Mit zunehmender Dauer des Ukraine-Kriegs wird die Situation für TV-Sender wie SRF nicht einfacher. Porlezza sagt: «Je länger ein Krieg dauert, je brutaler er wird, desto schwieriger werden die Entscheidungen. Insbesondere im tagesaktuellen Geschehen.» Wichtig wären deshalb kritische Diskussionen innerhalb der Redaktion, für die es aber oft wenig Zeit gebe.

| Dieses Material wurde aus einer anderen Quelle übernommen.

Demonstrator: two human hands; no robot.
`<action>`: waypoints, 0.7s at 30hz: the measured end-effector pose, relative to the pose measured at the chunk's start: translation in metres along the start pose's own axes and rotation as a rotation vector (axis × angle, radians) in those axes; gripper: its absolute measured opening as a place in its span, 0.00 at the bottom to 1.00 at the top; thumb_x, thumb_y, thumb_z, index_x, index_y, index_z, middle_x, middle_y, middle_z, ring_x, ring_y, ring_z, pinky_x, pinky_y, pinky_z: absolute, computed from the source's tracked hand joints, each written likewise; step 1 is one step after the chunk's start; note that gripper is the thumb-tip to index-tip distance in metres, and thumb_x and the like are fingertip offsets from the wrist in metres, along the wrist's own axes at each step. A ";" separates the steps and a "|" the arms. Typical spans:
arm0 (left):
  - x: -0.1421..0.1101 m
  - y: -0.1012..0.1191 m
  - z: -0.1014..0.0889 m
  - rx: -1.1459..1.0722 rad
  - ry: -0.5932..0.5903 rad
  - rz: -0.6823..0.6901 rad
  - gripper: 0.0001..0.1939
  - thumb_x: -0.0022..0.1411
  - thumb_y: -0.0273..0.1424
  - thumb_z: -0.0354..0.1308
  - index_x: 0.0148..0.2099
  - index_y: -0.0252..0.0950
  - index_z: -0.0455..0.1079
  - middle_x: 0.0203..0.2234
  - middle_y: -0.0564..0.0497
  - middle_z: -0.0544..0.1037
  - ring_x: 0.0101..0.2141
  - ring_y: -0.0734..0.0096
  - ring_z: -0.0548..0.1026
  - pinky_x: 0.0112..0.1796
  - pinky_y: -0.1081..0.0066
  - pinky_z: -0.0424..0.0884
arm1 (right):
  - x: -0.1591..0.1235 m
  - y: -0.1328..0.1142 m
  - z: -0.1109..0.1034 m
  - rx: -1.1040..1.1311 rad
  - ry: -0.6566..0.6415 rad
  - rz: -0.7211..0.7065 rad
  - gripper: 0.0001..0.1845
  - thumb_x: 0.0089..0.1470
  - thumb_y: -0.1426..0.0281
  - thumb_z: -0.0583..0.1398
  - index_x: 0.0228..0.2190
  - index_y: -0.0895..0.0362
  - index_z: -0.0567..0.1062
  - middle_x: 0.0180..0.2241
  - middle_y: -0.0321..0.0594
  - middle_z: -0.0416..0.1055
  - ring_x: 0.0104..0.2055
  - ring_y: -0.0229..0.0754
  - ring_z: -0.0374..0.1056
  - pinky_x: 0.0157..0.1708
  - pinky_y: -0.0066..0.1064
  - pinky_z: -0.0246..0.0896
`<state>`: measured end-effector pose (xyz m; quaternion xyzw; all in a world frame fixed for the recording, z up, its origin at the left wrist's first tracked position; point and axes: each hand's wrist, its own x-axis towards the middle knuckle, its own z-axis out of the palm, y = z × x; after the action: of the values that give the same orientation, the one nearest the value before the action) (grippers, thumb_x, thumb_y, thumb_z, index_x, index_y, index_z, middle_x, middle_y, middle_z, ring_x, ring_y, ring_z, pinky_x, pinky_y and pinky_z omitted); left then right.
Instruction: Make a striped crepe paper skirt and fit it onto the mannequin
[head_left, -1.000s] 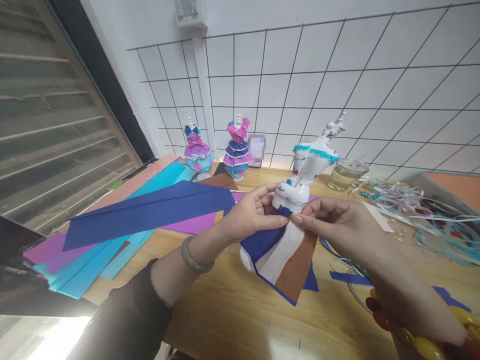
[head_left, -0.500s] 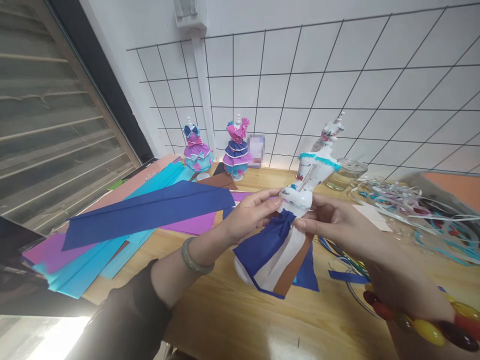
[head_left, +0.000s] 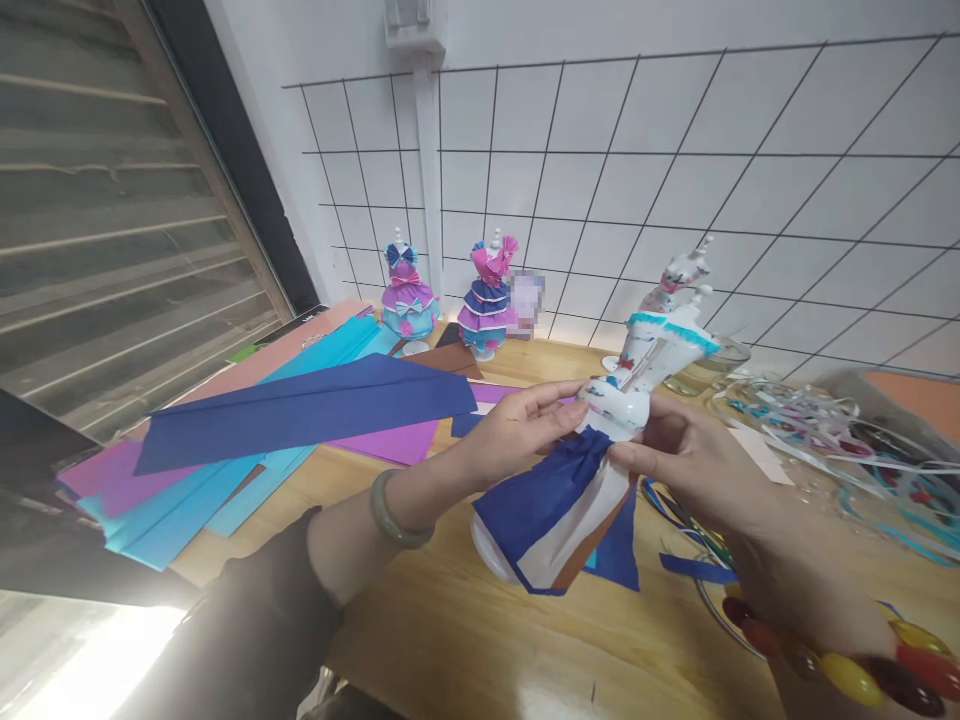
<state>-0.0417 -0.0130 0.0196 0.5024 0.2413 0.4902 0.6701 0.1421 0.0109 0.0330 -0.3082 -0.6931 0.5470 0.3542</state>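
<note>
A small white mannequin bust (head_left: 645, 365) with teal trim leans to the right above the wooden table (head_left: 465, 640). A paper skirt (head_left: 551, 500) of blue, white and brown strips hangs from its waist. My left hand (head_left: 517, 430) pinches the skirt's top at the waist from the left, a green bangle on the wrist. My right hand (head_left: 690, 455) grips the waist from the right, with a beaded bracelet (head_left: 847, 660) on its wrist.
Sheets of blue, teal, purple and pink paper (head_left: 300, 415) fan out at the left. Two dressed mannequins (head_left: 409, 295) (head_left: 487, 295) stand at the back by the wire grid wall. A glass jar (head_left: 720, 355) and a tangle of ribbon (head_left: 847, 440) lie at the right.
The mannequin has been lifted and turned more upright. The skirt strips have gathered narrower at the waist. The view has shifted slightly to the left.
</note>
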 end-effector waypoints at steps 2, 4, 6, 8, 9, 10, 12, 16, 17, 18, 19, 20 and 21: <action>-0.001 0.001 0.003 -0.025 0.012 0.011 0.25 0.55 0.37 0.61 0.55 0.37 0.66 0.39 0.46 0.75 0.42 0.66 0.71 0.43 0.66 0.64 | 0.000 0.000 0.002 0.037 0.011 -0.010 0.15 0.46 0.68 0.65 0.39 0.48 0.74 0.35 0.35 0.75 0.33 0.41 0.71 0.32 0.29 0.66; -0.002 0.001 0.004 -0.027 0.024 0.026 0.25 0.55 0.36 0.61 0.55 0.37 0.67 0.38 0.46 0.75 0.41 0.67 0.71 0.42 0.67 0.64 | -0.001 0.002 0.003 0.087 0.012 -0.014 0.16 0.46 0.69 0.65 0.40 0.48 0.73 0.36 0.35 0.75 0.34 0.41 0.71 0.33 0.30 0.66; -0.003 0.002 0.004 -0.013 0.026 0.039 0.26 0.55 0.36 0.60 0.57 0.39 0.64 0.34 0.49 0.74 0.37 0.71 0.71 0.40 0.69 0.64 | -0.001 0.004 0.004 0.131 0.011 -0.009 0.18 0.46 0.69 0.65 0.42 0.48 0.72 0.39 0.36 0.75 0.36 0.43 0.71 0.35 0.32 0.66; -0.003 0.003 0.002 0.016 0.015 0.031 0.31 0.56 0.36 0.60 0.60 0.45 0.58 0.26 0.54 0.72 0.30 0.75 0.70 0.35 0.71 0.64 | -0.001 0.006 0.004 0.136 0.016 0.006 0.21 0.45 0.68 0.65 0.43 0.48 0.71 0.40 0.38 0.75 0.36 0.44 0.72 0.35 0.33 0.67; -0.003 0.004 0.000 0.033 0.008 0.025 0.34 0.55 0.36 0.60 0.62 0.48 0.53 0.24 0.56 0.70 0.27 0.76 0.68 0.32 0.71 0.64 | -0.001 0.007 0.004 0.131 0.019 0.012 0.23 0.44 0.68 0.66 0.45 0.48 0.70 0.40 0.39 0.75 0.36 0.45 0.72 0.35 0.34 0.67; -0.003 0.004 -0.001 0.048 0.002 0.019 0.36 0.55 0.36 0.60 0.63 0.50 0.49 0.22 0.57 0.68 0.25 0.76 0.67 0.31 0.72 0.63 | -0.002 0.007 0.004 0.128 0.023 0.012 0.25 0.44 0.68 0.66 0.46 0.47 0.69 0.41 0.39 0.74 0.37 0.46 0.72 0.36 0.35 0.67; -0.003 0.005 -0.003 0.074 -0.004 0.015 0.40 0.55 0.37 0.61 0.65 0.50 0.45 0.22 0.58 0.68 0.25 0.75 0.67 0.30 0.72 0.63 | -0.002 0.007 0.005 0.140 0.030 -0.010 0.29 0.43 0.68 0.67 0.48 0.47 0.68 0.43 0.40 0.74 0.40 0.48 0.71 0.39 0.37 0.67; -0.002 0.006 -0.005 0.141 -0.010 0.035 0.40 0.55 0.38 0.60 0.65 0.46 0.46 0.22 0.56 0.69 0.26 0.75 0.67 0.31 0.72 0.63 | -0.002 0.008 0.008 0.150 0.068 -0.041 0.29 0.40 0.68 0.68 0.46 0.49 0.70 0.43 0.42 0.74 0.44 0.49 0.70 0.43 0.38 0.66; -0.002 0.006 -0.006 0.154 -0.019 0.041 0.40 0.55 0.38 0.60 0.65 0.46 0.45 0.22 0.56 0.69 0.26 0.75 0.67 0.31 0.72 0.62 | -0.002 0.008 0.008 0.137 0.084 -0.041 0.27 0.39 0.67 0.69 0.44 0.50 0.71 0.41 0.42 0.75 0.44 0.50 0.70 0.43 0.39 0.66; -0.002 0.007 -0.006 0.165 -0.032 0.047 0.40 0.55 0.38 0.60 0.65 0.45 0.44 0.23 0.56 0.70 0.25 0.76 0.67 0.31 0.72 0.63 | -0.002 0.009 0.009 0.122 0.101 -0.038 0.25 0.38 0.66 0.69 0.42 0.50 0.72 0.41 0.42 0.75 0.44 0.50 0.70 0.43 0.39 0.66; -0.002 0.008 -0.007 0.179 -0.044 0.052 0.41 0.56 0.38 0.59 0.66 0.44 0.43 0.23 0.56 0.70 0.25 0.76 0.67 0.32 0.71 0.63 | -0.002 0.010 0.009 0.108 0.117 -0.035 0.24 0.37 0.66 0.69 0.39 0.51 0.73 0.40 0.42 0.76 0.43 0.50 0.71 0.43 0.39 0.66; -0.003 0.010 -0.007 0.200 -0.052 0.057 0.41 0.56 0.38 0.59 0.66 0.44 0.42 0.23 0.56 0.70 0.25 0.76 0.66 0.32 0.71 0.63 | -0.003 0.011 0.010 0.096 0.132 -0.032 0.22 0.37 0.66 0.70 0.38 0.51 0.73 0.38 0.41 0.76 0.43 0.50 0.71 0.42 0.39 0.67; -0.003 0.011 -0.008 0.229 -0.057 0.061 0.41 0.57 0.37 0.58 0.66 0.44 0.41 0.23 0.56 0.69 0.24 0.76 0.66 0.32 0.71 0.62 | -0.003 0.012 0.010 0.084 0.149 -0.030 0.22 0.36 0.66 0.70 0.36 0.51 0.73 0.36 0.41 0.76 0.41 0.49 0.71 0.40 0.38 0.68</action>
<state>-0.0539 -0.0123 0.0264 0.5965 0.2612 0.4649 0.5998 0.1359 0.0056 0.0198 -0.3226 -0.6460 0.5456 0.4254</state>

Gewaltdarstellungen haben laut Porlezza sowohl positive als auch negative Auswirkungen. Menschen können so animiert werden, sich für den Frieden einzusetzen. Andererseits können die Bilder auch Angstreaktionen oder Stress auslösen. «Man muss sich auch immer wieder bewusst machen, dass Personen unterschiedlich auf Bilder reagieren können.»
Ein heikler Aspekt ist zudem die Einhaltung der Menschenwürde. Porlezza erklärt: «Solche Bilder zeigen oftmals Menschen in der vulnerabelsten Situation. Darüber hinaus haben auch tote Personen ein Recht auf Menschenwürde.» Es muss immer zwischen öffentlichem Interesse und Privatsphäre abgewogen werden.
Moskau macht Kiew für Angriff im Ukraine-Krieg verantwortlich
Der belebte Markt in der im Ukraine-Krieg von Russland besetzten Stadt Donezk wurde am Sonntag von Artilleriegeschossen getroffen.
Moskau macht Kiew für den Angriff verantwortlich. Kremlsprecher Dmitri Peskow spricht von einem «monströsen Akt des Terrorismus».